7. It has just been announced that Tiegenmorse-Einlage section of Danzig-Elbing road is closed for major repairs until 1st August, and it seems unlikely that pontoon bridge will be ready before that date.

8. My personal impression is that extensive military preparations which are being pressed forward so feverishly are part of large-scale operations but not intended for use before August, unless unexpected developments precipitate matters and that emergency defensive measures, referred to in paragraphs 1, 2 and 3 of this telegram, may be due to fear lest those preparations should cause the Poles to substitute a sudden offensive for defensive measures which they have hitherto adopted.

----- The British War Bluebook No. 33 -----
From: Gerald Shepherd, British Consul-General in Danzig
Sent: Saturday, 1 Jul 1939
To: Viscount Halifax, Secretary of State for Foreign Affairs

(Telegraphic.) Danzig, July 1, 1939.

YESTERDAY morning four German army officers in mufti arrived here by night express from Berlin to organise Danzig Heimwehr.

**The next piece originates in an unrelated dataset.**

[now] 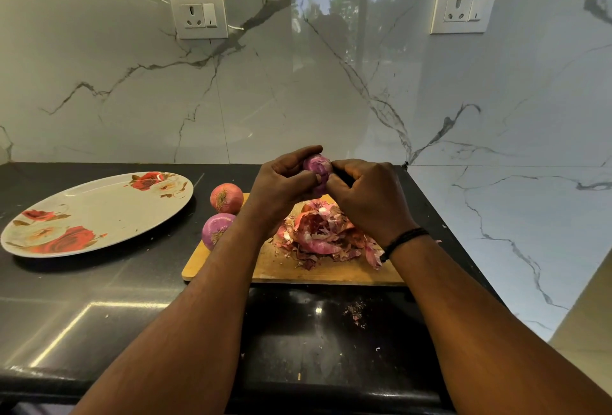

2. All approaches to hills and dismantled fort, which constitute a popular public promenade on western fringe of the city have been closed with barbed wire and "Verboten" notices.

3. The walls surrounding the shipyards bear placards "Comrades, keep your mouths shut lest you regret consequences."

4. Master of a British steamship whilst he was roving Königsberg from 28th June to 30th June observed considerable military activity, including extensive shipment of camouflaged covered lorries and similar material by small coasting vessels. On 28th June four medium-sized steamers loaded with troops, lorries, field kitchens, &c., left Königsberg ostensibly returning to Hamburg after manoeuvres but actually proceeding to Stettin. Names of steamers were Hohenhorn, with heavy derricks each capable of lifting about 50 tons, Sharhorn, Tilsit and Utlandhorn, all modern well-equipped vessels, each about 5,000 tons gross.